Gli alimenti di origine animale sono ricchi di proteine e hanno un' elevata
capacità tampone, gli alimenti di origine vegetale hanno un basso contenuto di proteine, e una
capacità tamponante limitata.
In pratica, più alto è il contenuto proteico di un alimento, maggiore è la sua capacità tampone,
e più tempo è necessario perché il
pH cambi in misura tale da impedire o limitare la proliferazione dei batteri.
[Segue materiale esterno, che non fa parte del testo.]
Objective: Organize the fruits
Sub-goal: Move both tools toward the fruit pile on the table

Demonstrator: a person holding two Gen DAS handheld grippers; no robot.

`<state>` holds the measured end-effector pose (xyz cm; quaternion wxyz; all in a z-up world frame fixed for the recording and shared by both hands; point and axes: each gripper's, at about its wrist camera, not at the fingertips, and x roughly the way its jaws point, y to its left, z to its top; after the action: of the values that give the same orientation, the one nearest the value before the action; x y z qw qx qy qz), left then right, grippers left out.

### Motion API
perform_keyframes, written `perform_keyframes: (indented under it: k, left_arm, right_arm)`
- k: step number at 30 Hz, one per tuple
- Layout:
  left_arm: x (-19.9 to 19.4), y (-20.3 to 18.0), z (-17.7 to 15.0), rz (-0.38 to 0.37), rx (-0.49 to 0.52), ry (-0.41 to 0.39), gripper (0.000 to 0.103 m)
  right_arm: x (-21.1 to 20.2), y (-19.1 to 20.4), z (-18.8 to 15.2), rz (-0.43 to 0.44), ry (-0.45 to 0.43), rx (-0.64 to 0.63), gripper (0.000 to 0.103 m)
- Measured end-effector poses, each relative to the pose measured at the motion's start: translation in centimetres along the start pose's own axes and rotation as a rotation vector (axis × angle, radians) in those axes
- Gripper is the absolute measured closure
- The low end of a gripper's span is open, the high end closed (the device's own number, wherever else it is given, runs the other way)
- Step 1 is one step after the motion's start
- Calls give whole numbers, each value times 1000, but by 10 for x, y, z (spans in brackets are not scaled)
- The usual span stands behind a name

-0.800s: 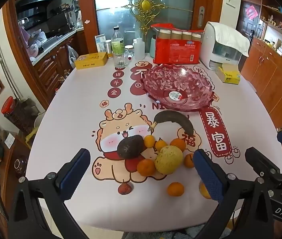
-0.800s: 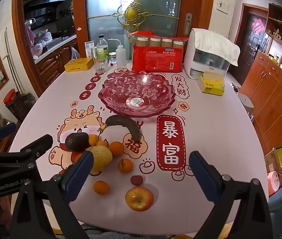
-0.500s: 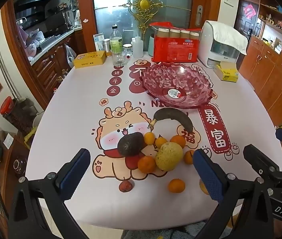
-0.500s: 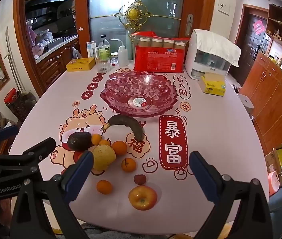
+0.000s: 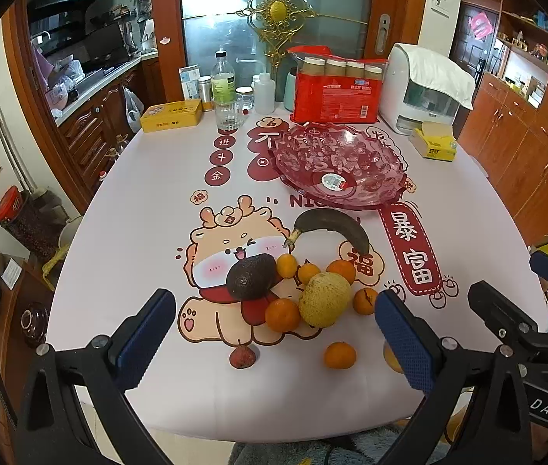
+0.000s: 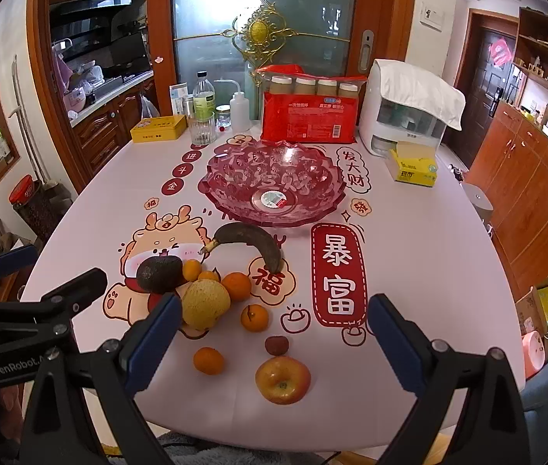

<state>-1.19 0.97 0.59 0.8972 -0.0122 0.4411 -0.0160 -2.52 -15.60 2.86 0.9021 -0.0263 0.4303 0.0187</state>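
Fruit lies loose on the near part of the table: a dark banana [image 5: 332, 224] [image 6: 252, 240], an avocado [image 5: 250, 276] [image 6: 160, 273], a yellow pear [image 5: 325, 299] [image 6: 205, 303], several small oranges [image 5: 282, 314] [image 6: 254, 317], a lychee [image 5: 242, 357] [image 6: 276, 345] and a red-yellow apple [image 6: 282, 379]. An empty pink glass bowl [image 5: 337, 166] [image 6: 274, 184] stands behind them. My left gripper [image 5: 274, 333] is open and empty, above the near edge in front of the fruit. My right gripper [image 6: 274, 337] is open and empty, over the apple and lychee.
At the table's far edge stand a red pack of jars [image 5: 335, 91], a white appliance [image 5: 425, 89], bottles and a glass [image 5: 227, 110], a yellow tin [image 5: 171, 115] and a yellow tissue pack [image 5: 434, 145]. Wooden cabinets [image 6: 525, 178] are at the right.
Both grippers have shifted slightly, so the table and fruit sit a little higher in the views. Nothing was grasped and the jaws stayed open.
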Motion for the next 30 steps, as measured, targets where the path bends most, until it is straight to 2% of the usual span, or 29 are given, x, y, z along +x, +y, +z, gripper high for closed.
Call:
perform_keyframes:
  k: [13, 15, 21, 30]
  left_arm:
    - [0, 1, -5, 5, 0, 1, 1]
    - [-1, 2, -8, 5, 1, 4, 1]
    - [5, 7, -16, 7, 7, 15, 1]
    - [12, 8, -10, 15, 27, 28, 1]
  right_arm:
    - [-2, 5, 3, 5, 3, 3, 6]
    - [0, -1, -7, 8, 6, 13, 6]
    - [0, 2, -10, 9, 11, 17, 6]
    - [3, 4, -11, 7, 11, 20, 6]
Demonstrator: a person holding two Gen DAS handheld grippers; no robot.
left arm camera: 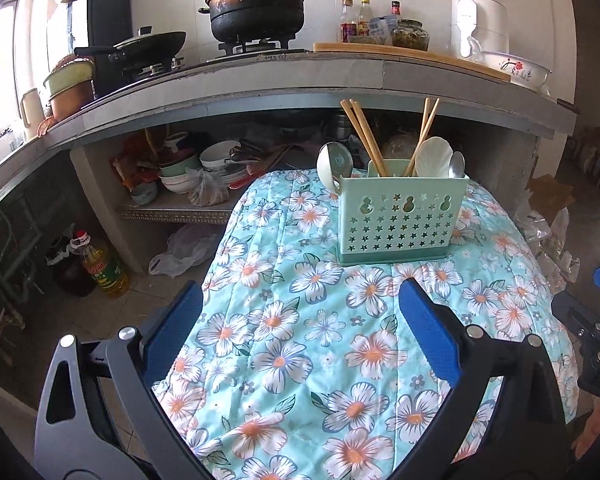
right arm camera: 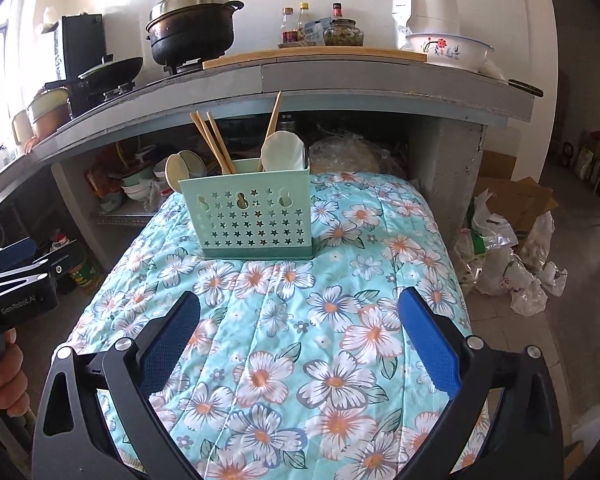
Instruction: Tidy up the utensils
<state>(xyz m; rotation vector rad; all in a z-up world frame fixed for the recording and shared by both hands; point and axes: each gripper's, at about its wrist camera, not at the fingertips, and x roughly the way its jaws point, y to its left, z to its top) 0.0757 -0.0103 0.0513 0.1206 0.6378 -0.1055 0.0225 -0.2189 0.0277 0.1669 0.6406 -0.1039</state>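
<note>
A mint-green utensil holder [left arm camera: 400,220] with star cut-outs stands upright at the far end of a table covered by a floral cloth [left arm camera: 300,360]. It holds wooden chopsticks [left arm camera: 366,136], white spoons [left arm camera: 432,158] and a metal spoon [left arm camera: 457,166]. It also shows in the right wrist view [right arm camera: 250,216], with chopsticks [right arm camera: 216,142] and a white spoon [right arm camera: 282,150] in it. My left gripper [left arm camera: 300,304] is open and empty, above the cloth, short of the holder. My right gripper [right arm camera: 300,308] is open and empty, likewise short of the holder.
Behind the table runs a concrete counter [left arm camera: 260,80] with a black pot [left arm camera: 256,4], a wok [left arm camera: 148,46], bottles [left arm camera: 356,18] and a floral bowl [right arm camera: 448,50]. Bowls fill the shelf [left arm camera: 196,168] below. An oil bottle [left arm camera: 102,264] and plastic bags [right arm camera: 504,264] lie on the floor.
</note>
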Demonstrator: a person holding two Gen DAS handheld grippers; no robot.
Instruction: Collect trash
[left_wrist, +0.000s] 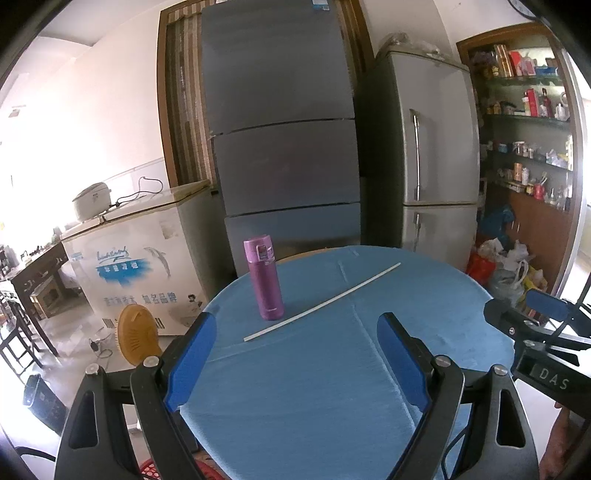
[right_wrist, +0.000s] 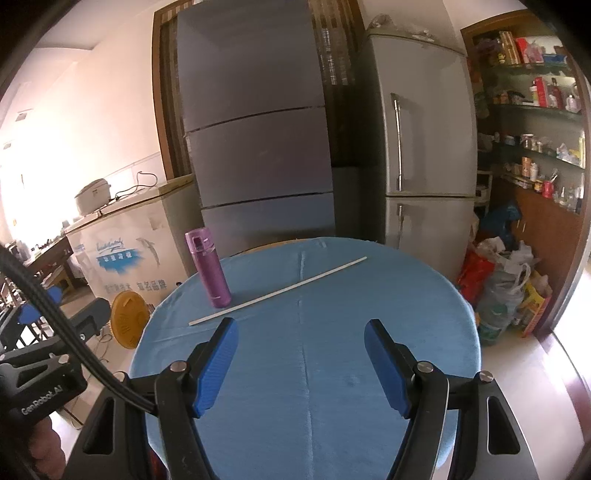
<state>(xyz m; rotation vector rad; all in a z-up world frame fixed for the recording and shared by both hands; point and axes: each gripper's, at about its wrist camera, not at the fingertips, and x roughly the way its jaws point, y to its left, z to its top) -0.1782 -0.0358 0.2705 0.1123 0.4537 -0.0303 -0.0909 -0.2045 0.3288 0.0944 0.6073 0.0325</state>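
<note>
Round worktop (left_wrist: 332, 387) under a blue cloth. Left tool (left_wrist: 295, 325) stands wide with nothing between its pads, hovering near the bottle. Purple bottle (left_wrist: 264, 280) stands upright at the far left. White stick (left_wrist: 321, 301) lies just right of the bottle, slanting away. Right tool (right_wrist: 301, 330) stands wide and empty, nearer than the stick.

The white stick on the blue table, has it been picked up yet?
Not yet. Nothing looks collected: the white stick lies on the blue table beside the purple bottle. Both the left tongs and right tongs are open and empty. Everything remains.
</note>
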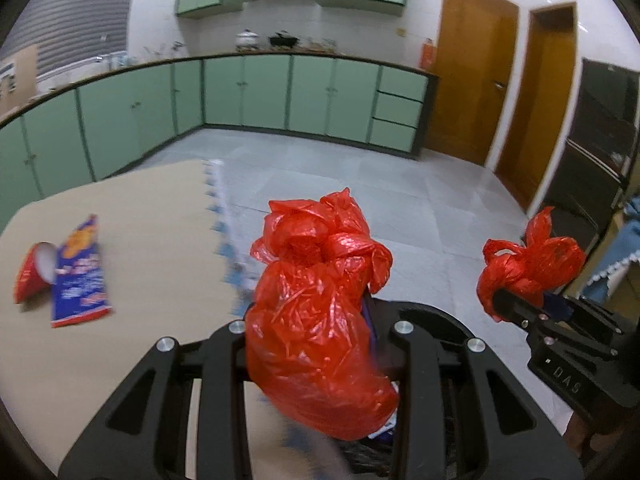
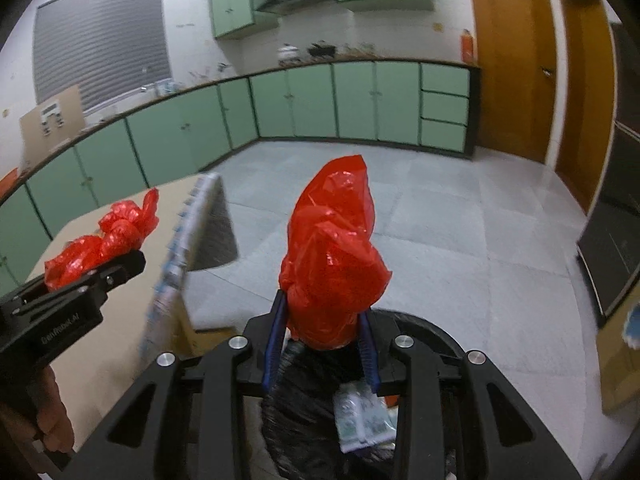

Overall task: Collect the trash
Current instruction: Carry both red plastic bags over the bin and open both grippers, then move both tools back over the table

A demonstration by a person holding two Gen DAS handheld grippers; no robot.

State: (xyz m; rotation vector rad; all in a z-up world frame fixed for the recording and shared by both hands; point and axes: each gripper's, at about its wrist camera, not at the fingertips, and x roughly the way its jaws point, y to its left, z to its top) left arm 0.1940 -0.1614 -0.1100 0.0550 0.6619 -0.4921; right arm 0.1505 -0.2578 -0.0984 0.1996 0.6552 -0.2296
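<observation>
Currently: left gripper (image 1: 320, 320) clamps one bunch of red bag (image 1: 320, 312), frame centre | right gripper (image 2: 324, 332) pinches the other bunch, above black-lined bin (image 2: 320, 412) | risk: thin film slipping or tearing | wrapper (image 1: 80, 272), cup (image 1: 34, 272) uncollected, left on table (image 1: 140, 220).

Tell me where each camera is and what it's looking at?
Left wrist: sits on the left gripper, looks across the table toward green cabinets; its fingers pinch red plastic bag; right gripper shows too.
Right wrist: sits on the right gripper, faces the floor and cabinets; the left gripper and the person's hand show.
Both share the cabinets, the table and red plastic.
</observation>
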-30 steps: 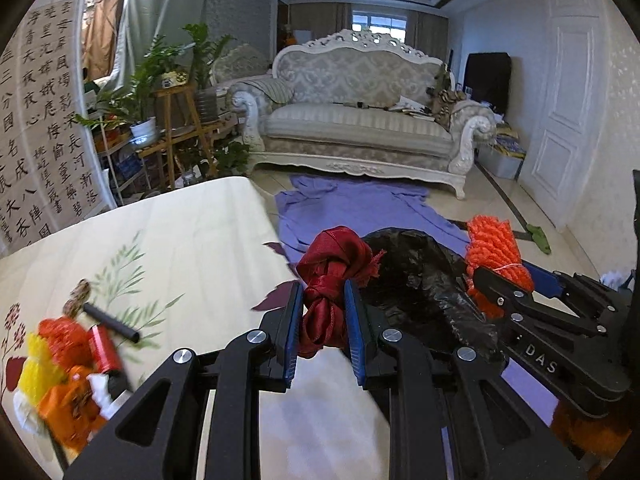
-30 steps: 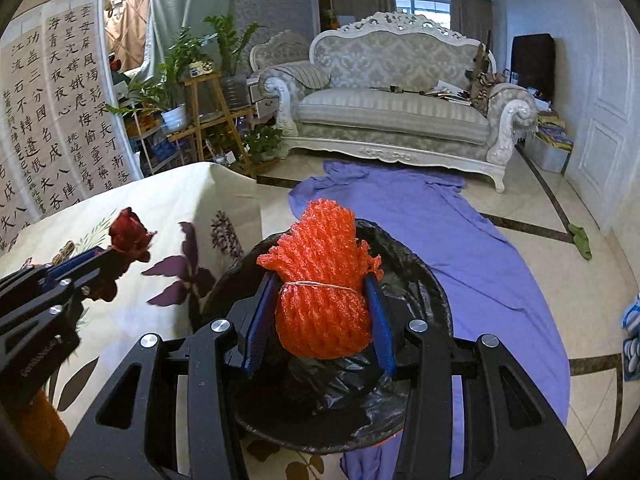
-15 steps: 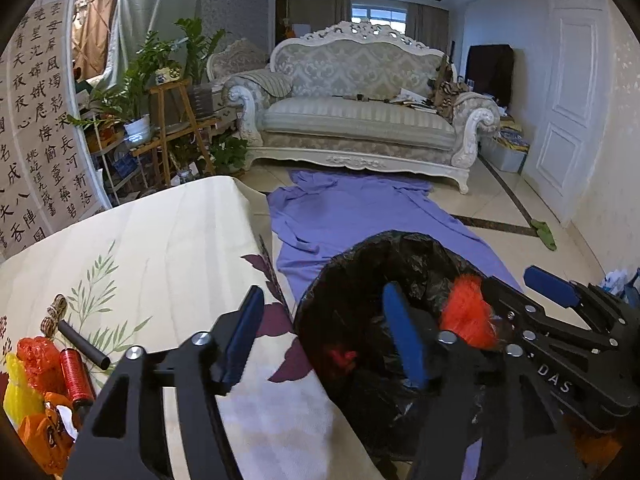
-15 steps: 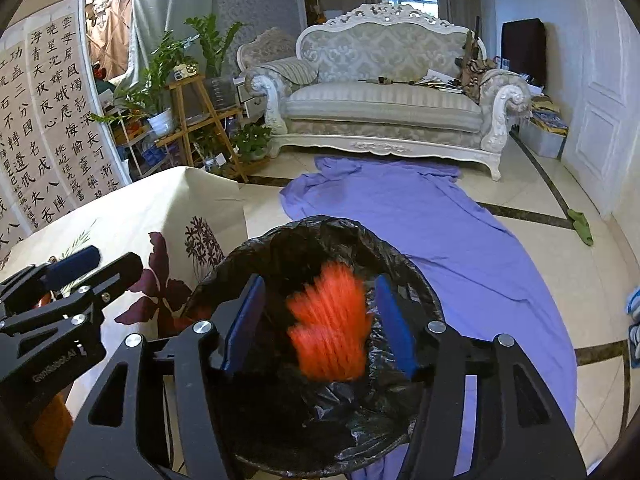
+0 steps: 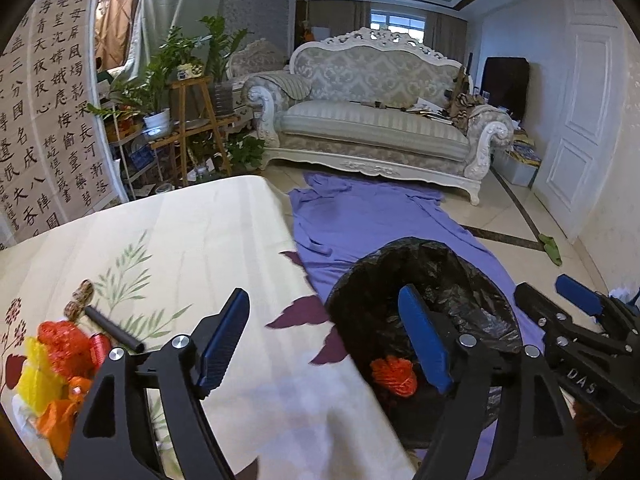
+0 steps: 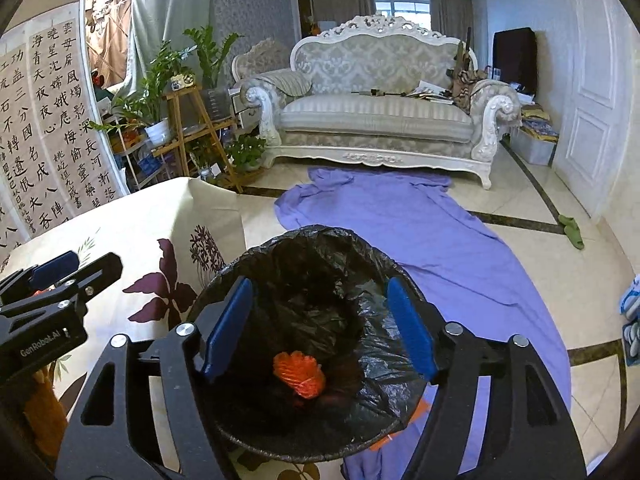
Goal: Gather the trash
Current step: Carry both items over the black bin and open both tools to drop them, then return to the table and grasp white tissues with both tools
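Note:
A bin lined with a black bag [image 6: 372,280] [image 5: 472,264] stands on the floor beside the table's edge. An orange mesh ball [image 6: 299,372] [image 5: 394,374] lies at its bottom. My right gripper [image 6: 320,328] hangs over the bin mouth, its jaws opening, nothing between them. My left gripper [image 5: 328,340] straddles the table's edge and the bin rim, its jaws opening too and empty. The red ribbon piece is not visible in the bin. A heap of red, yellow and orange trash [image 5: 56,364] lies on the table at the left, with a black tube [image 5: 114,330] beside it.
The table wears a cream floral cloth [image 5: 180,248]. A purple sheet [image 6: 420,224] is spread on the tiled floor toward a white sofa [image 6: 376,116]. Plant stands [image 6: 188,120] and a calligraphy screen [image 5: 48,128] are at the left, a white door [image 6: 592,112] at the right.
Both grippers opened. The red ribbon piece dropped from the left gripper and the orange mesh ball from the right; the ball now lies at the bottom of the bin.

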A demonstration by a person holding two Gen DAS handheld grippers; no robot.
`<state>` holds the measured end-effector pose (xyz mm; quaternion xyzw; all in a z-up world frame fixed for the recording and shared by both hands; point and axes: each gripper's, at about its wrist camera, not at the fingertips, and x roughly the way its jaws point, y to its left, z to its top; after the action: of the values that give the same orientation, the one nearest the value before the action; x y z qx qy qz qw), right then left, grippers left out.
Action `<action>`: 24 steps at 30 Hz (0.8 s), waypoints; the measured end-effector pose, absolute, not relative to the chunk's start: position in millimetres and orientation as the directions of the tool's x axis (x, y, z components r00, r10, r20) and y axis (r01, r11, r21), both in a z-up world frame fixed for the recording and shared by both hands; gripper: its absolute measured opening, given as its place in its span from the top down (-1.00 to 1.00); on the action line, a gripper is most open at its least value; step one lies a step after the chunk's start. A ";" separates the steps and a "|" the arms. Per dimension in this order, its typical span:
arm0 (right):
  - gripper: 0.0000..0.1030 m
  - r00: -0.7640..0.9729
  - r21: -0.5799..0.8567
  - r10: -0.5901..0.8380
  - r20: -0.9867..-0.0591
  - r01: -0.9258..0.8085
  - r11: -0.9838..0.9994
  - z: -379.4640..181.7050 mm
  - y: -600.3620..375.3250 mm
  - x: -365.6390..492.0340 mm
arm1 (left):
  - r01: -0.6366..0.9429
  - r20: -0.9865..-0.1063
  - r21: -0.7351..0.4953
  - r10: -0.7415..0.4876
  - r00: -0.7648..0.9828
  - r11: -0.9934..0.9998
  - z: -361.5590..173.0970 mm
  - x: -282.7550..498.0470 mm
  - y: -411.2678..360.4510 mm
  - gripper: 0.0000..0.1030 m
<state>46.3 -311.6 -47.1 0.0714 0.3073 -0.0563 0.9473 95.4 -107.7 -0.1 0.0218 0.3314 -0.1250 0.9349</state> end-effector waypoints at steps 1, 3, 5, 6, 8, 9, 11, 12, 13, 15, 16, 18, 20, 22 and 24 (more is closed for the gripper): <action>-0.40 0.806 0.104 -0.061 -0.589 0.151 0.983 -46.0 -310.9 44.4 | 0.239 -0.627 -0.039 -0.210 0.750 0.970 0.7 93.4 -104.2 -0.45; -0.45 0.804 0.114 -0.054 -0.592 0.150 0.982 -43.8 -307.1 40.6 | 0.225 -0.632 -0.035 -0.196 0.750 0.974 0.8 87.8 -96.4 -0.45; -0.50 0.806 0.123 -0.042 -0.591 0.141 0.982 -42.8 -301.6 35.5 | 0.211 -0.635 -0.030 -0.182 0.751 0.977 1.6 82.4 -89.9 -0.45; -0.50 0.806 0.125 -0.035 -0.590 0.134 0.983 -42.9 -297.6 32.6 | 0.205 -0.637 -0.027 -0.175 0.751 0.978 1.9 79.5 -86.0 -0.45; -0.51 0.806 0.129 -0.014 -0.592 0.113 0.985 -42.8 -288.8 27.1 | 0.189 -0.642 -0.020 -0.157 0.750 0.982 1.2 71.9 -76.1 -0.45; -0.51 0.805 0.131 -0.005 -0.593 0.102 0.986 -43.0 -284.3 25.1 | 0.183 -0.644 -0.018 -0.152 0.750 0.983 1.1 68.5 -72.1 -0.45; -0.51 0.802 0.129 0.014 -0.597 0.078 0.989 -44.0 -272.8 22.2 | 0.166 -0.646 -0.015 -0.136 0.751 0.986 0.4 60.2 -59.6 -0.45; -0.51 0.800 0.126 0.024 -0.600 0.065 0.990 -44.6 -266.5 20.5 | 0.158 -0.647 -0.012 -0.128 0.752 0.987 0.5 56.5 -54.9 -0.45; -0.51 0.798 0.123 0.033 -0.602 0.052 0.991 -45.3 -260.2 18.7 | 0.149 -0.647 -0.009 -0.120 0.753 0.989 0.7 53.6 -50.0 -0.45; -0.51 0.795 0.121 0.056 -0.604 0.022 0.992 -46.1 -246.1 15.3 | 0.122 -0.647 -0.002 -0.094 0.757 0.993 1.0 46.0 -36.7 -0.45; -0.51 0.794 0.121 0.064 -0.605 0.012 0.993 -45.8 -242.0 14.1 | 0.109 -0.647 0.000 -0.083 0.758 0.994 0.5 42.0 -29.8 -0.45; -0.51 0.790 0.120 0.087 -0.607 -0.017 0.993 -45.8 -229.2 11.7 | 0.086 -0.647 0.002 -0.065 0.759 0.996 0.0 36.0 -18.5 -0.45; -0.51 0.788 0.120 0.105 -0.607 -0.040 0.992 -45.2 -218.8 10.2 | 0.053 -0.647 0.009 -0.034 0.761 0.999 -1.7 30.3 -4.9 -0.45; -0.51 0.784 0.121 0.127 -0.607 -0.067 0.990 -44.0 -206.9 10.2 | 0.023 -0.648 0.014 -0.008 0.762 1.000 -3.3 26.5 8.3 -0.45; -0.51 0.783 0.119 0.142 -0.605 -0.087 0.989 -42.6 -198.8 10.1 | -0.013 -0.651 0.015 0.020 0.759 1.000 -5.3 22.3 23.9 -0.45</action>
<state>10.1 -198.8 -42.6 0.0421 0.3235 0.0607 0.9433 22.3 23.9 -5.3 0.0049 0.3472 0.0087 0.9377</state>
Durante il processo di maturazione degli alimenti(ad es.la
maturazione della carne)
e il loro periodo di conservazione, si ha formazione di acidità, che nel caso di prodotti
contententi proteine
porta a una lenta diminuzione del pH. In questo caso i batteri trovano terreno fertile e
gli alimenti si deteriorano in breve tempo.
Il pH degli alimenti
In presenza di valori pH molto alti o molto bassi l'attività metabolica di batteri e
microrganismi diminuisce progressivamente. La maggior parte dei batteri può sopravvivere fino a un
pH minimo di 4,4 e a un massimo di 9. In un ambiente al di sotto di pH 4 o
oltre un pH 9 sopravvivono soltanto alcuni "specialisti", fra cui
ad esempio i
batteri dell'acido lattico,
che si moltiplicano anche a pH 3. Tuttavia questi batteri per sopravvivere necessitano di
un particolare tipo di acido. I batteri dell'acido lattico ad esempio sopravvivono più facilmente nell'
acido lattico
o nell'
acido acetico
che negli acidi
cloridico,
citrico,
tartarico,
o
fosforico.
I lieviti
e le
muffe
si moltiplicano a seconda del tipo di acido anche a valori del pH intorno all'1,5.
Il pH di alcuni alimenti
Il pH degli alimenti sotto elencati è da considerarsi come valore medio, e può
sottostare a variazioni naturali.
-
lievito in polvere
pH 8,5
-
proteine
pH 7,8
-
latte
pH 6,4
-
latte acido
pH 5
-
crauti
pH 4
-
bibite a base di cola
pH 4
-
aceto
pH 3
-
bibite gassate (limonate, aranciate ecc.)
pH 3
-
mela
pH 3,2
-
succo di limone
pH 2,3
Secondo l'ordinamento tedesco sull'
acqua potabile, il pH dell'acqua
deve avere un valore compreso tra 6,5 pH e 9,5 pH, lo
stesso valore consigliato dalla legislazione italiana.
Come riferimento: l'acido gastrico ha un pH compreso fra 1,2 e 3.